Assigned task
The whole listing is to be set down again without alteration.

── Data section

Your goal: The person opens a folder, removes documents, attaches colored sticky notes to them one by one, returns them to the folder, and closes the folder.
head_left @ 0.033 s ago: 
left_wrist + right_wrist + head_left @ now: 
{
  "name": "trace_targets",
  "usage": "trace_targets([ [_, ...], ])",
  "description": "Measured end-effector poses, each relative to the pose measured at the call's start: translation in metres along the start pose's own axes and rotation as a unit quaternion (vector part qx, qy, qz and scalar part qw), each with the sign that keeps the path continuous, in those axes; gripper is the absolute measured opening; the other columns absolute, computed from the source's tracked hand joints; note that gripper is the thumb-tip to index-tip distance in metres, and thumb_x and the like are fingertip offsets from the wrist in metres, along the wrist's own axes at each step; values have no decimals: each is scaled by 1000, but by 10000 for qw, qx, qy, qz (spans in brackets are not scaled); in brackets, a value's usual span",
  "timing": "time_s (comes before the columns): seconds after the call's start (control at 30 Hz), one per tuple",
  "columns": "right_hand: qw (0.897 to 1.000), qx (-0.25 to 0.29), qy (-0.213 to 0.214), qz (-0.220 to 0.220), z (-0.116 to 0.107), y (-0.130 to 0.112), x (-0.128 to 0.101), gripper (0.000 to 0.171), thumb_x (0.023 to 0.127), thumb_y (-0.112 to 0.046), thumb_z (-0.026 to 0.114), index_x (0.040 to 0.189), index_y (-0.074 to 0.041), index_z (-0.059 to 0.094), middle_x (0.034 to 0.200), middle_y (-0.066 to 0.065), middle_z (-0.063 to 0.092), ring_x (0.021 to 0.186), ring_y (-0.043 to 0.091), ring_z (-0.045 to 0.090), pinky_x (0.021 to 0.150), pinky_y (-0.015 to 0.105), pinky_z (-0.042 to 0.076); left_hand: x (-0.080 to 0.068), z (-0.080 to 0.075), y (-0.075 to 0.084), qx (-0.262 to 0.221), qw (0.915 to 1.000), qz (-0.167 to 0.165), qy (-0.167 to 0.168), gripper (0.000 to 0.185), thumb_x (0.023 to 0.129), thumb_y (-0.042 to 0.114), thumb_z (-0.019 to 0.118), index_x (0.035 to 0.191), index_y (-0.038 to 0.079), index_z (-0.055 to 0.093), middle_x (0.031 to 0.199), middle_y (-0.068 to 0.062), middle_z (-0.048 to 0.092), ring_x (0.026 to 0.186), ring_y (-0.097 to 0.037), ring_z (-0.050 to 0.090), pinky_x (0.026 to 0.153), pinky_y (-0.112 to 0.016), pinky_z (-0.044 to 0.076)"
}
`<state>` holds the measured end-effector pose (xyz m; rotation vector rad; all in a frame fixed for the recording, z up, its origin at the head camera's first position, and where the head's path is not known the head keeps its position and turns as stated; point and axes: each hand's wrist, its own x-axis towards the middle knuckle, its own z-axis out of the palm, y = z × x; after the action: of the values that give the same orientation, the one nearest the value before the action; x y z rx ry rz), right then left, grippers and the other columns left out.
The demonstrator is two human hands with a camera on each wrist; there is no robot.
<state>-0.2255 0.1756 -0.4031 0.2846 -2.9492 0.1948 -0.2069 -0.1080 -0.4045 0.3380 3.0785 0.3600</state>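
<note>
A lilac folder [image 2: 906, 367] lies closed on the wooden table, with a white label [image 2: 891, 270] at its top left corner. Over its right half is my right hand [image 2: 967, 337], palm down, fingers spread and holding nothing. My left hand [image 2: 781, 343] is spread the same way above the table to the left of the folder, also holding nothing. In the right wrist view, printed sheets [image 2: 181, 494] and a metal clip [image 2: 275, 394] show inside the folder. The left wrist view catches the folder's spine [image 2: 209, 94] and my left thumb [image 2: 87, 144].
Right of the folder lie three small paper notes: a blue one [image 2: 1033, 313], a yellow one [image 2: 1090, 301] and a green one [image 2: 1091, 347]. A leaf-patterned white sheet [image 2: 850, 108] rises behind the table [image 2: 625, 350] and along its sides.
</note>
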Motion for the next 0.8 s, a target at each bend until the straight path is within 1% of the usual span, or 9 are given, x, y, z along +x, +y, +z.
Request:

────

Written response
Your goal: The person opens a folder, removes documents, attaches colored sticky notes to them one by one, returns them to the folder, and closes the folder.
head_left @ 0.033 s ago: 
left_wrist + right_wrist + head_left @ now: 
{
  "name": "trace_targets",
  "usage": "trace_targets([ [_, ...], ])",
  "description": "Measured end-effector poses, each relative to the pose measured at the call's start: translation in metres along the start pose's own axes and rotation as a unit quaternion (vector part qx, qy, qz and scalar part qw), each with the sign that keeps the path continuous, in those axes; gripper is the absolute measured opening; the other columns absolute, computed from the source's tracked hand joints; note that gripper is the thumb-tip to index-tip distance in metres, and thumb_x and the like are fingertip offsets from the wrist in metres, along the wrist's own axes at each step; values have no decimals: each is scaled by 1000, but by 10000 for qw, qx, qy, qz (spans in brackets are not scaled); in brackets, a value's usual span",
  "timing": "time_s (comes before the columns): seconds after the call's start (control at 30 Hz), one per tuple",
  "columns": "right_hand: qw (0.897 to 1.000), qx (-0.25 to 0.29), qy (-0.213 to 0.214), qz (-0.220 to 0.220), z (-0.116 to 0.107), y (-0.130 to 0.112), x (-0.128 to 0.101), gripper (0.000 to 0.171), thumb_x (0.023 to 0.127), thumb_y (-0.112 to 0.046), thumb_z (-0.026 to 0.114), index_x (0.040 to 0.189), index_y (-0.074 to 0.041), index_z (-0.059 to 0.094), middle_x (0.034 to 0.200), middle_y (-0.066 to 0.065), middle_z (-0.063 to 0.092), ring_x (0.021 to 0.186), ring_y (-0.043 to 0.091), ring_z (-0.045 to 0.090), pinky_x (0.021 to 0.150), pinky_y (-0.015 to 0.105), pinky_z (-0.042 to 0.076); left_hand: x (-0.080 to 0.068), z (-0.080 to 0.075), y (-0.075 to 0.084), qx (-0.262 to 0.221), qw (0.915 to 1.000), qz (-0.167 to 0.165), qy (-0.167 to 0.168), gripper (0.000 to 0.185), thumb_x (0.023 to 0.129), thumb_y (-0.042 to 0.114), thumb_z (-0.019 to 0.118), index_x (0.035 to 0.191), index_y (-0.038 to 0.079), index_z (-0.055 to 0.093), middle_x (0.031 to 0.199), middle_y (-0.068 to 0.062), middle_z (-0.048 to 0.092), ring_x (0.026 to 0.186), ring_y (-0.097 to 0.037), ring_z (-0.050 to 0.090), pinky_x (0.026 to 0.153), pinky_y (-0.112 to 0.016), pinky_z (-0.044 to 0.076)"
}
`<state>` holds the measured end-effector pose (xyz m; rotation vector rad; all in a frame fixed for the recording, z up, its origin at the head camera's first position, and where the head's path is not known the head keeps its position and turns as stated; point and axes: each hand's wrist, its own x-axis towards the middle knuckle, its own z-axis out of the palm, y = z × x; after the action: of the values that give the same orientation, the one nearest the value before the action; x y z rx ry rz), right then left, grippers and the other columns left out.
The demonstrator is two human hands with a camera on each wrist; there is no robot.
<state>-0.2255 0.1756 -0.4031 0.2846 -2.9492 0.1948 -0.2069 -0.1080 -0.4045 0.3380 3.0785 0.3600</state>
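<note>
A lilac folder [image 2: 906, 367] lies closed on the wooden table, with a white label [image 2: 891, 270] at its top left corner. Over its right half is my right hand [image 2: 967, 337], palm down, fingers spread and holding nothing. My left hand [image 2: 781, 343] is spread the same way above the table to the left of the folder, also holding nothing. In the right wrist view, printed sheets [image 2: 181, 494] and a metal clip [image 2: 275, 394] show inside the folder. The left wrist view catches the folder's spine [image 2: 209, 94] and my left thumb [image 2: 87, 144].
Right of the folder lie three small paper notes: a blue one [image 2: 1033, 313], a yellow one [image 2: 1090, 301] and a green one [image 2: 1091, 347]. A leaf-patterned white sheet [image 2: 850, 108] rises behind the table [image 2: 625, 350] and along its sides.
</note>
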Motion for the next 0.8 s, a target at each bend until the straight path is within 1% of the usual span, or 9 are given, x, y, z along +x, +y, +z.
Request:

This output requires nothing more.